Last night I was up until 1:00 am worried that I wasn’t good enough.
Some of my worries:
I’m ugly
I’m fat
I’m aging
I’m weird
I’m obsessive
I’m not a good enough mother
I’m not a good enough wife
I think about me too much
I don’t do enough to help others
My blog is stupid
I care too much about what others’ think
I’m lazy
I obsessed on the computer most of the day, fluctuating between a social network page, YouTube videos, and this blog.
There is something extremely calming about my blog. I just click on the main page and stare, reread, and peruse the comments. My blog connects me to another realm, to another part of myself, and to other people who know my journey. The writing offers me a reflection of me: my uniqueness and beauty. My blog is my passion, my talent, my creativity.
Beyond the computer, I felt frightened, somewhat like a little girl running outside the protective circle of her guardian. When I pulled myself away I was nervous and I overate. I grounded chocolate-pudding brownies into mocha-almond-fudge ice cream. I had bread rolls and garlic bread, hash browns, and other carb-filled delights. All the while feeling worse and worse about myself.
I felt entirely alone and useless, despite my family being home. So much so that I googled: Why it’s okay to be lazy and Why it’s okay to do nothing.
I felt extreme guilt about being ME. I analyzed why I had this guilt, but the analysis made things worse. I knew all the things I should have been doing, such as: exercising, showering, drinking green tea, taking my supplements, getting out of the house. But I couldn’t do anything. I was immobilized, trapped, frozen. I couldn’t even change the stained shirt I was wearing or bend down to pick a crumb off the floor.
These types of days, where I am overcome by grief, fear, and fatigue, are nothing new to me. I’ve had these days since I was a teenager. The challenge is that now I’m not a teenager, I am a mother and a wife, which comes with responsibilities beyond my own needs.
These roles’ obligations add to my guilt, my feelings of low self-worth, and my inability to fully retreat, regroup, and reenergize.

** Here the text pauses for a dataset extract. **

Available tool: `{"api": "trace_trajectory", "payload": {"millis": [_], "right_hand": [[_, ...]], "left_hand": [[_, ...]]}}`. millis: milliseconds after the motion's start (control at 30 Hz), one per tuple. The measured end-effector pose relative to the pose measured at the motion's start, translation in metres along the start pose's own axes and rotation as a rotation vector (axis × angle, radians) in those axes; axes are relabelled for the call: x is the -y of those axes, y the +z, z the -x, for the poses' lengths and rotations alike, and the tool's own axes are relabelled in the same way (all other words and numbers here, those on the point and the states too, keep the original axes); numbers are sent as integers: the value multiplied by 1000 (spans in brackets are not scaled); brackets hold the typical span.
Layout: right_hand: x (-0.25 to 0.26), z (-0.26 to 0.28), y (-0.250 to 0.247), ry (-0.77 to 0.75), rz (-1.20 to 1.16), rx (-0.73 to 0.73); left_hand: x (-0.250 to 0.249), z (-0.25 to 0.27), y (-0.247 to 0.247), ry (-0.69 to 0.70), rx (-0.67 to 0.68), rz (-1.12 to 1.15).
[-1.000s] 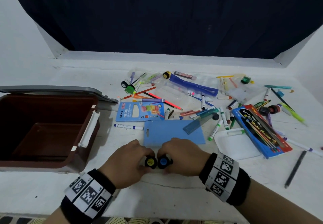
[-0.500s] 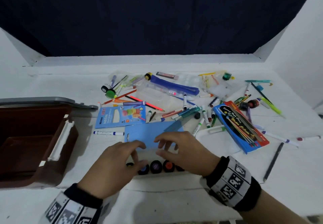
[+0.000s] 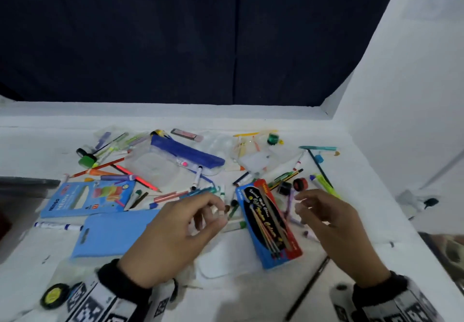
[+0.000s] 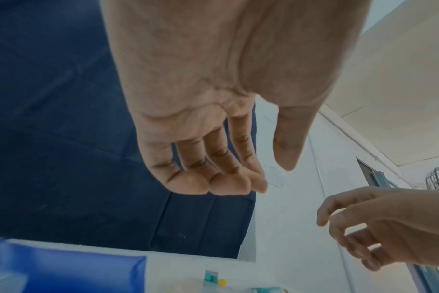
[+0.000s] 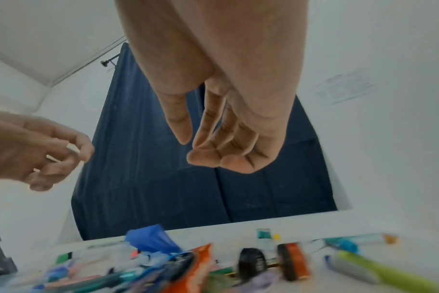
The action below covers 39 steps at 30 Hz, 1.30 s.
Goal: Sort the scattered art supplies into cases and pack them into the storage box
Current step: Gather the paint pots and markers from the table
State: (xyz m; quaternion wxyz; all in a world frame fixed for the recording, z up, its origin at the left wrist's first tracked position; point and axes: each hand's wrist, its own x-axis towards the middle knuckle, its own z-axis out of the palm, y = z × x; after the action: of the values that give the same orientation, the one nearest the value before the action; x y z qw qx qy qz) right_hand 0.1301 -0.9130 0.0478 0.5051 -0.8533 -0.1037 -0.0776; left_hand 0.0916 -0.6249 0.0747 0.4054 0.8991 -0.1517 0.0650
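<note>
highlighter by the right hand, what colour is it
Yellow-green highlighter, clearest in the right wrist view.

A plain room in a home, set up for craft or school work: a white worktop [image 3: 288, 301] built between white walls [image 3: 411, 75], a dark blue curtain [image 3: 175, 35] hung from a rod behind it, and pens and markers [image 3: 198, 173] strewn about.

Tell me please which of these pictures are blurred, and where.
Head view: motion blur softens the left hand and right hand. Right wrist view: the scattered pens along the bottom smear heavily. Left wrist view: sharpest, only the blue case is soft.
</note>
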Motion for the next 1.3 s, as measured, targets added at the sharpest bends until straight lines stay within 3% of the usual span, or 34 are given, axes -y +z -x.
{"api": "trace_trajectory", "payload": {"millis": [133,267,400,633,900,1100,1300], "right_hand": [[-32,-30,-53,-6,133,17],[-63,-73,-72,-41,290,166],[-86,-114,-66,-80,444,378],[-106,-154,-41,-163,666,560],[-103,-160,-29,-177,898,669],[-97,-155,-37,-195,832,565],[-78,-139,-56,-170,347,254]], "left_hand": [[-24,-49,34,43,21,-54],[-25,-107,73,16,121,-183],[-15,-152,110,-62,272,-254],[9,-192,146,-170,438,-433],[4,-204,159,-189,472,-621],[-4,-202,158,-153,488,-659],[-11,-187,132,-170,235,-277]]}}
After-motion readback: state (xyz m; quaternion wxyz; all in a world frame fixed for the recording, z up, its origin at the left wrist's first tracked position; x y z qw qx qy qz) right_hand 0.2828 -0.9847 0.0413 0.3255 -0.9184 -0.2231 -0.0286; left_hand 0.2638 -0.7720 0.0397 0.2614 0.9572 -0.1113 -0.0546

Yesterday wasn’t the easiest of mornings for our family. There was some turmoil. This spike in the energy of the household left my brain sprawling. Any type of unexpected event causes me to feel unease and fear.
No amount of reasoning, cognitive tools, or talk can dissipate the fear. I have to go through the fear. Then, once on the other side—whether within minutes or a day—I have the clarity of mind to process and release.

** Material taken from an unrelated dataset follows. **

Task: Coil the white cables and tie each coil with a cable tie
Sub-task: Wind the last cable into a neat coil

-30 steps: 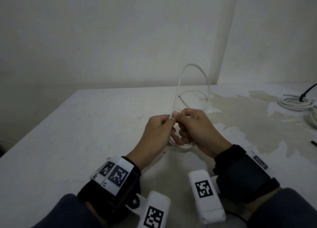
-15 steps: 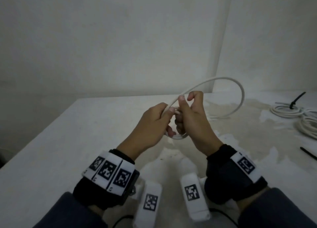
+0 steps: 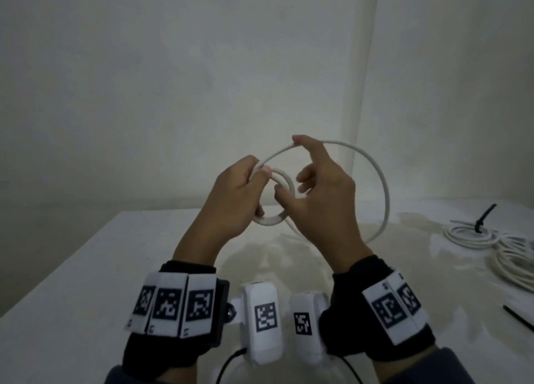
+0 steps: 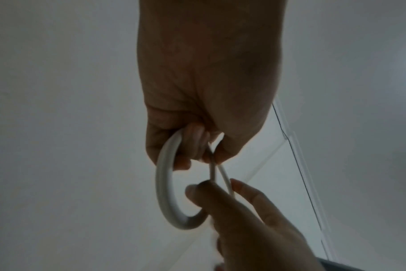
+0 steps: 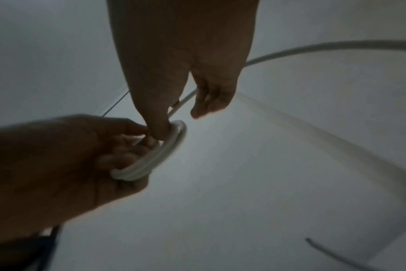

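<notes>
— Both my hands have come up off the table since a moment ago, and the free loop has swung out wide to my right.

— What's holding what?

— My left hand (image 3: 231, 193) has its fingers curled round the small coil (image 3: 271, 219) of the white cable (image 3: 384, 187), thumb pinning the turns. My right hand (image 3: 320, 187) pinches the running length between thumb and forefinger, the other fingers spread loose.

— So where's the cable sitting?

— Between my hands, up in the air above the table (image 3: 86, 268); the big loop arcs right and drops behind my right wrist.

— What might go wrong?

— I reckon the loop is far wider than the coil, so if I lay it on like that the turns won't match and may spring out from under my thumb. The loose end could also snag the finished coils (image 3: 474, 236) lying well off to my right.
</notes>
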`<state>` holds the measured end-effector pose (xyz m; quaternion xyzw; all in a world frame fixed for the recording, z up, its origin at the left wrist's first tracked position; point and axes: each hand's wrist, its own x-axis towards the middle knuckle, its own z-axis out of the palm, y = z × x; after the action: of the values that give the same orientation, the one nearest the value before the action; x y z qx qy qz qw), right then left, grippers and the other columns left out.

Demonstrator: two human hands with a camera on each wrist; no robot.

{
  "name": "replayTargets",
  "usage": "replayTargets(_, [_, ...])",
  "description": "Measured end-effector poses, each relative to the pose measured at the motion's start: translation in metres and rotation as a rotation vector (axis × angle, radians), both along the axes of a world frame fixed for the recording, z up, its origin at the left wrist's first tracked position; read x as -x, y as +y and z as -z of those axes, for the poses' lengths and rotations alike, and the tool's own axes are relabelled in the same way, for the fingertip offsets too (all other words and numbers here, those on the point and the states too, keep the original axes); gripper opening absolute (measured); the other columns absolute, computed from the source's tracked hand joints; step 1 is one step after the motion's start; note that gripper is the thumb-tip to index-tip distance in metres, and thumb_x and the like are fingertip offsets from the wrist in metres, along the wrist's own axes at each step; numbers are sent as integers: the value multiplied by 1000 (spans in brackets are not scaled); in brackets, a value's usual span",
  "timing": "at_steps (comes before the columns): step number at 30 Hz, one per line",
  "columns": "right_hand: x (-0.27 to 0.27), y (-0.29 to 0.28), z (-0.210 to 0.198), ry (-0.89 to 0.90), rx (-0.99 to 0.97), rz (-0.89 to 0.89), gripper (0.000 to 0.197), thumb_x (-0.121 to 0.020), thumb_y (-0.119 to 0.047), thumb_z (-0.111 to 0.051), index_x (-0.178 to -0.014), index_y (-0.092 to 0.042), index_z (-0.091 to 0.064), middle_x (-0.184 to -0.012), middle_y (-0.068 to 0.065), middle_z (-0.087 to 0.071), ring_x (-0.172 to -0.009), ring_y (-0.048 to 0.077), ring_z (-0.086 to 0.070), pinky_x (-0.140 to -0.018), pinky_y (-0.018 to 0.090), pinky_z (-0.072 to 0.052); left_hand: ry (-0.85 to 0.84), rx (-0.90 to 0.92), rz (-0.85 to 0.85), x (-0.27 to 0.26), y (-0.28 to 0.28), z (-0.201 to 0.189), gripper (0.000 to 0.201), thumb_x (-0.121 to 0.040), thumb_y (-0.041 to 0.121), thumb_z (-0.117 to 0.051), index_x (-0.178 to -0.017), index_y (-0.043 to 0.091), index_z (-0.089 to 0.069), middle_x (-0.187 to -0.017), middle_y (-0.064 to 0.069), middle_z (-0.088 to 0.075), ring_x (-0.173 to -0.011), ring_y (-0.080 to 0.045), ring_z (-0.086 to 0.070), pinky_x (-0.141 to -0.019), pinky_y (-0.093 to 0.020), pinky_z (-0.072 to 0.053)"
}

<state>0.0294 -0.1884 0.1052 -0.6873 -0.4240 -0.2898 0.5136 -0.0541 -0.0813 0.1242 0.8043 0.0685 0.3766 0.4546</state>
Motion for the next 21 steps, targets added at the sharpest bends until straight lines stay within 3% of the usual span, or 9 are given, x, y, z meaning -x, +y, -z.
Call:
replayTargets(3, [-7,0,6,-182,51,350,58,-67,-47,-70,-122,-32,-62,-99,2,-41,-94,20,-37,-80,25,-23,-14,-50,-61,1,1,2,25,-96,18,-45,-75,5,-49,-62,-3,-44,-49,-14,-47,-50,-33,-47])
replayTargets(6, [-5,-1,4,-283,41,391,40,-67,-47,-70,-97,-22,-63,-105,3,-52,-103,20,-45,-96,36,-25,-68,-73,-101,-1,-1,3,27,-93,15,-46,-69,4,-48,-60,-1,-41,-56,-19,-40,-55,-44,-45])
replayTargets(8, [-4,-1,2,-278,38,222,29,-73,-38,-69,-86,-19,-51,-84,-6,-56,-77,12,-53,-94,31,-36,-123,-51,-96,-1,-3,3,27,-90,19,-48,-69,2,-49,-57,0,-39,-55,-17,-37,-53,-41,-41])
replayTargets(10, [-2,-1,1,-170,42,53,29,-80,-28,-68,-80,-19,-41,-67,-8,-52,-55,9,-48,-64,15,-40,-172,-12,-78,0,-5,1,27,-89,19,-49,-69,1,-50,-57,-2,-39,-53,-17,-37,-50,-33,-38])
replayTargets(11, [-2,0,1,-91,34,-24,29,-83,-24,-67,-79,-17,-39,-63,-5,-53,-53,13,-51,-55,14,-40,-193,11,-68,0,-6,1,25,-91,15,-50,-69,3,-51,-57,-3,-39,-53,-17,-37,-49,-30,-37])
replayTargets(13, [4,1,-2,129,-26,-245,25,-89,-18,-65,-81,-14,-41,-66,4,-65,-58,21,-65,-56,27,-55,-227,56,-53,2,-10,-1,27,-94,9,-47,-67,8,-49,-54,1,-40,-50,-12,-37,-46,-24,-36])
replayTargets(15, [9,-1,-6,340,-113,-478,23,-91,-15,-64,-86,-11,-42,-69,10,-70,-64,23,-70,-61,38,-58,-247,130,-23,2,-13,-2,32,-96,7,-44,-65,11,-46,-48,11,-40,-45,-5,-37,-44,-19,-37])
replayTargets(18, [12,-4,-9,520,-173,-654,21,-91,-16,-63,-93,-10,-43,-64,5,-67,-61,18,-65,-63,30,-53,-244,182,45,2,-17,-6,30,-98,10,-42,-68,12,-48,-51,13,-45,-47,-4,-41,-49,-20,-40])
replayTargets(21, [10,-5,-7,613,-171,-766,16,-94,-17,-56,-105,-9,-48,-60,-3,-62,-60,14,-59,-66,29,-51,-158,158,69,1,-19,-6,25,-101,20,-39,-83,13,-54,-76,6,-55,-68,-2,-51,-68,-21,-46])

Yesterday the fear stayed with me.
Yesterday I hated myself for starting this stupid blog. I thought for certain I’d never ever have anything to write about worth interest. I hated myself for thinking I was making a difference. I hated myself for my lack of willpower, my messed up emotions, my inability to relax, my constant, constant challenges. I hated life.
My life felt like poop, so much that I even Googled poop. I watched a YouTube on crap—and then wondered whose crap it was.
About midnight, I began preparing for the next day, hoping I’d awake in a different mindset. I wrote a poem about how I’m okay, listing everything from wearing pajamas all day to overeating. I started researching self-acceptance. Starting telling myself I am okay.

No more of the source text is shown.